Politics
Nicaragua: Ortega critic Monsignor Rolando Álvarez sentenced to 26 years, stripped of nationality
After the announcement, the United States demanded on Saturday from the Nicaraguan regime the release of the bishop of the diocese of Matagalpa
February 11, 2023 5:47pm
Updated: February 13, 2023 3:19pm
The Nicaraguan Ortega regime sentenced Catholic Bishop Rolando Álvarez to more than 26 years in prison on Friday, a day after the cleric and critic of the dictator Daniel Ortega refused to be deported to the U.S. while in captivity.
The Sandinista court also stripped Álvarez of his Nicaraguan nationality, the same measure to which the 222 political prisoners released in Managua and exiled to the U.S.
After the announcement, the U.S. demanded on Saturday that Nicaragua release the bishop.
"Bishop Rolando Álvarez is unjustly imprisoned and we will continue to press for his release," a State Department spokesman told EFE.
The U.S. "condemns the stripping of citizenship from Bishop Álvarez and other political prisoners," the spokesman added. "Such a measure violates the fundamental rights of these people."
Last Thursday, Nicaragua released and expelled 222 political prisoners from the country.
Álvarez was convicted of treason, violating national integrity and spreading false news, among other charges, and another Nicaraguan, Fanor Alejandro Ramos, a former police officer who participated in anti-regime protestswas convicted of drug trafficking. Both men refused to leave Nicaragua.

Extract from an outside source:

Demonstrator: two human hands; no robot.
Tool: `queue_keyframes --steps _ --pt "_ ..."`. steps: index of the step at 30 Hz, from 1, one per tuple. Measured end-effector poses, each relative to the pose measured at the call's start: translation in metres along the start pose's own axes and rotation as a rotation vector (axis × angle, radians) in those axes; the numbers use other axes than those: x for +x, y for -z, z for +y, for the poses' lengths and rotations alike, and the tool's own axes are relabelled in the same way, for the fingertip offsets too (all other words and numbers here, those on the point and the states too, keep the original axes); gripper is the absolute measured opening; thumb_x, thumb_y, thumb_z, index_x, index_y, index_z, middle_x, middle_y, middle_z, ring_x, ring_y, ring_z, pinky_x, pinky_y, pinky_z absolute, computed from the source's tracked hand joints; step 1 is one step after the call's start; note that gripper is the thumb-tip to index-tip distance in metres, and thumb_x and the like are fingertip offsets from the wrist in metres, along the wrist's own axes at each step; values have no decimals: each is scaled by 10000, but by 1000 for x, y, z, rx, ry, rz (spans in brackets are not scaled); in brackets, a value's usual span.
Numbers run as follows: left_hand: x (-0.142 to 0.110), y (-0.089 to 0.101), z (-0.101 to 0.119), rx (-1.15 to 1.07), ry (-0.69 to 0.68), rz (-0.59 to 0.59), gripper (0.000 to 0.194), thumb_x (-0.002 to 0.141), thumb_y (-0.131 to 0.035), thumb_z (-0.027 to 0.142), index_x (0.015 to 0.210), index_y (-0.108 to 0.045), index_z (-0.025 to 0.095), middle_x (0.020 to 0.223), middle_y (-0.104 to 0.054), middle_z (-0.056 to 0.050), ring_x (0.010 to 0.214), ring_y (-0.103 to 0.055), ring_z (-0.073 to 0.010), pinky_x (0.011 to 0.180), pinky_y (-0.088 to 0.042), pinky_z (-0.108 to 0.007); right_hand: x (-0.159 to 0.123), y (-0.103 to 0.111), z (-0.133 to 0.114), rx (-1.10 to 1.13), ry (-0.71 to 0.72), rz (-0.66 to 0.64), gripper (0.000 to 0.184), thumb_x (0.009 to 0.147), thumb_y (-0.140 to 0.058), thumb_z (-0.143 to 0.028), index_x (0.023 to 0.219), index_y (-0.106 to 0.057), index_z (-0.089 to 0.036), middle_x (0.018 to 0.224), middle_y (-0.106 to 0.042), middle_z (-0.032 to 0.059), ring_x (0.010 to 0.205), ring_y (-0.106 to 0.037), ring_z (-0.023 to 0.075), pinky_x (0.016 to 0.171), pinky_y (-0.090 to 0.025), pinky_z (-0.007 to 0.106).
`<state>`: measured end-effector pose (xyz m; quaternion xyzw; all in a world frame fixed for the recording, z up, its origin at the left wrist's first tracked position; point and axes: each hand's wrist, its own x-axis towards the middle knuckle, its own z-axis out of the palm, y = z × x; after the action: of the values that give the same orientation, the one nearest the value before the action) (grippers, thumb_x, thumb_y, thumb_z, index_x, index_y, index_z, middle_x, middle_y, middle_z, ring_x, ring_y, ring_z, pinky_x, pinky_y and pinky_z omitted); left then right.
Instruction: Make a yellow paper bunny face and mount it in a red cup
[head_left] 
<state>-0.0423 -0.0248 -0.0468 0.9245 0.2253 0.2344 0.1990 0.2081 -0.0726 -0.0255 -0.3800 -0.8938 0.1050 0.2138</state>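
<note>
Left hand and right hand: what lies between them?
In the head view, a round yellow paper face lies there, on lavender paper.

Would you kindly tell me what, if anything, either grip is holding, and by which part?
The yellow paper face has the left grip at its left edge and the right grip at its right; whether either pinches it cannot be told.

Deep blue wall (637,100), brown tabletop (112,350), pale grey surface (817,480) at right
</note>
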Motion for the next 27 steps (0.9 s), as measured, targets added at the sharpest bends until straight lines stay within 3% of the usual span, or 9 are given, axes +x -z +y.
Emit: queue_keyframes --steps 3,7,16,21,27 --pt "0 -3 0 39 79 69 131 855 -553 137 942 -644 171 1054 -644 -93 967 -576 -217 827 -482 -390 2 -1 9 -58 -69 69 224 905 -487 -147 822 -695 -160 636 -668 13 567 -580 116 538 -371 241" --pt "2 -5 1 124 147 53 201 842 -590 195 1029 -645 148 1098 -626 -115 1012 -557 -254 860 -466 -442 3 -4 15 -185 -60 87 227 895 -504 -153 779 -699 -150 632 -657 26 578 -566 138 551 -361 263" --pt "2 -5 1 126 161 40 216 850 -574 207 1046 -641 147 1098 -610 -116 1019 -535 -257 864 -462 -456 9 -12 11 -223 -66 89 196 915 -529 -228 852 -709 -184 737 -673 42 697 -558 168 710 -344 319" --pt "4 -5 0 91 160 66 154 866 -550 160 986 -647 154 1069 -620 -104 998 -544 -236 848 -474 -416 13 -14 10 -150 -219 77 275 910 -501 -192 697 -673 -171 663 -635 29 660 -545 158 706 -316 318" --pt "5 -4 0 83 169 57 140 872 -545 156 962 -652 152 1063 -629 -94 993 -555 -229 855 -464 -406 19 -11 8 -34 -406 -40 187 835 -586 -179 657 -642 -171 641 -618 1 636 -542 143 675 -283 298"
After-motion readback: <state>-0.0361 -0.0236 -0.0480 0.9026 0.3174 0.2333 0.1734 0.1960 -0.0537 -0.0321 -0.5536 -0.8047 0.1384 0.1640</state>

The judicial hearing against the priest was initially scheduled for the end of March, but was accelerated without explanation.

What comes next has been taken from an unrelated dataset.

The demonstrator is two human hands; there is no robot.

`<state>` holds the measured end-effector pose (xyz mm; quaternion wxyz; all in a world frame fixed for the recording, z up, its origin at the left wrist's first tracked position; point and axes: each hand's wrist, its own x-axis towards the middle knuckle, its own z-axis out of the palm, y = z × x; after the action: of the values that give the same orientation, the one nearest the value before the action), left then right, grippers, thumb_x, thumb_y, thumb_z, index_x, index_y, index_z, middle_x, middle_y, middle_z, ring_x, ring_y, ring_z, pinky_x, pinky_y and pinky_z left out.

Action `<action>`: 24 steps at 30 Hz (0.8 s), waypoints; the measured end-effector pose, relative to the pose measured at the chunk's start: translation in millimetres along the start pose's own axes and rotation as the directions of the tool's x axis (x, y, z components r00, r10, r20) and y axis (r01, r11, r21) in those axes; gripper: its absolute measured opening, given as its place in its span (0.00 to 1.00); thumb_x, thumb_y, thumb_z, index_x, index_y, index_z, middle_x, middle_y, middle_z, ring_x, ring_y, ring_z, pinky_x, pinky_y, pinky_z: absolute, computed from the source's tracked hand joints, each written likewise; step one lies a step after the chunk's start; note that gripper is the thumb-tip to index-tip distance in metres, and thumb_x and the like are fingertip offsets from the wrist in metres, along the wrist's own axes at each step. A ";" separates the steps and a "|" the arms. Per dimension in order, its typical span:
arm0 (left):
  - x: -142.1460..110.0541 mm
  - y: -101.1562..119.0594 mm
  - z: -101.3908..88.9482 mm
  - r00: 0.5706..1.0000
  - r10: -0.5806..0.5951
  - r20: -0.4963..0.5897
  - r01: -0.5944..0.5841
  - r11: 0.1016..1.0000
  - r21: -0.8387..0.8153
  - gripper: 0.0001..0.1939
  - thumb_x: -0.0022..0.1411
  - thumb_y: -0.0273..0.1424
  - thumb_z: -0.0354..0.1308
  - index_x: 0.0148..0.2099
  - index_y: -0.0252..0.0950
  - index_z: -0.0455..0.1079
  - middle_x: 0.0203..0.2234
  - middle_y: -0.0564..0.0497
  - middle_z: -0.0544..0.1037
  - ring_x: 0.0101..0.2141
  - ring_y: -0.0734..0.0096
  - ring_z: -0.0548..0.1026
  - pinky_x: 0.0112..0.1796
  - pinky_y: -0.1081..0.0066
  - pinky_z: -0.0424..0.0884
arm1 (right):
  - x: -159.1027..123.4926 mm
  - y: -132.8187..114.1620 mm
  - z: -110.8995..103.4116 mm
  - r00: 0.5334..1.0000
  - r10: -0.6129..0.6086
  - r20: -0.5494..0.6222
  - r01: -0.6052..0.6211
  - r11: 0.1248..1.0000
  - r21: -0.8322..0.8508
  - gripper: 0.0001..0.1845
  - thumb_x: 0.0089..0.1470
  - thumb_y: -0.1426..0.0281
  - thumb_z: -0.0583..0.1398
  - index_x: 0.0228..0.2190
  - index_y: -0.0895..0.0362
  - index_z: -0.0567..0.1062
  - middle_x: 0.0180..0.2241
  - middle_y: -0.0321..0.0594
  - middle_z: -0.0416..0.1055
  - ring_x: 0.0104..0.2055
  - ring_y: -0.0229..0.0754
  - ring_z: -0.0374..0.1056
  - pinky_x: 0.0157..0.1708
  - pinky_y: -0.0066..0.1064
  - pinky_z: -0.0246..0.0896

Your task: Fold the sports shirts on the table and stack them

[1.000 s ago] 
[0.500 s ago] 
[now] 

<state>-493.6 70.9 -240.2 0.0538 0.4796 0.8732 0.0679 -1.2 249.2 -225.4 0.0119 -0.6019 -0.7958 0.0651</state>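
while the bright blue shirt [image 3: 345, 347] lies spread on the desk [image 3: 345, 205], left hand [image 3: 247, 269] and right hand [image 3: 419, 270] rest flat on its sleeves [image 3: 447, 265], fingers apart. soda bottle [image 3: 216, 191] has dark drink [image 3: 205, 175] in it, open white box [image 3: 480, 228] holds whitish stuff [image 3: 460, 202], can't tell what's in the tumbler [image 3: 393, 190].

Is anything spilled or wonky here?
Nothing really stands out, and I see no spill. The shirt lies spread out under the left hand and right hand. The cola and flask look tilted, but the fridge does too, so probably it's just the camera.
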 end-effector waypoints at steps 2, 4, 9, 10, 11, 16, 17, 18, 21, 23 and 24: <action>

"The Nicaraguan dictatorship's hatred for Bishop Rolando Álvarez is irrational and he is out of control," Silvio Báez, a senior Nicaraguan bishop in exile in Miami, wrote on Twitter after the sentencing.
In televised remarks later Thursday, Ortega depicted the released inmates as criminal mercenaries for foreign powers, and accused them of seeking to undermine Nicaragua's national sovereignty.
Álvarez was taken from the Episcopal palace at dawn on Aug. 19 by law enforcement officers, along with priests, seminarians, and lay people after being forcibly locked up in his residence for 15 days, accused of trying to "organize violent groups."
Ortega has accused Catholic leaders of trying to oust him when some served as mediators with dissident groups after protests broke out that killed some 300 people in 2018.
Since then, the Marxist regime has expelled Catholic nuns and missionaries and shut down Catholic radio and television stations.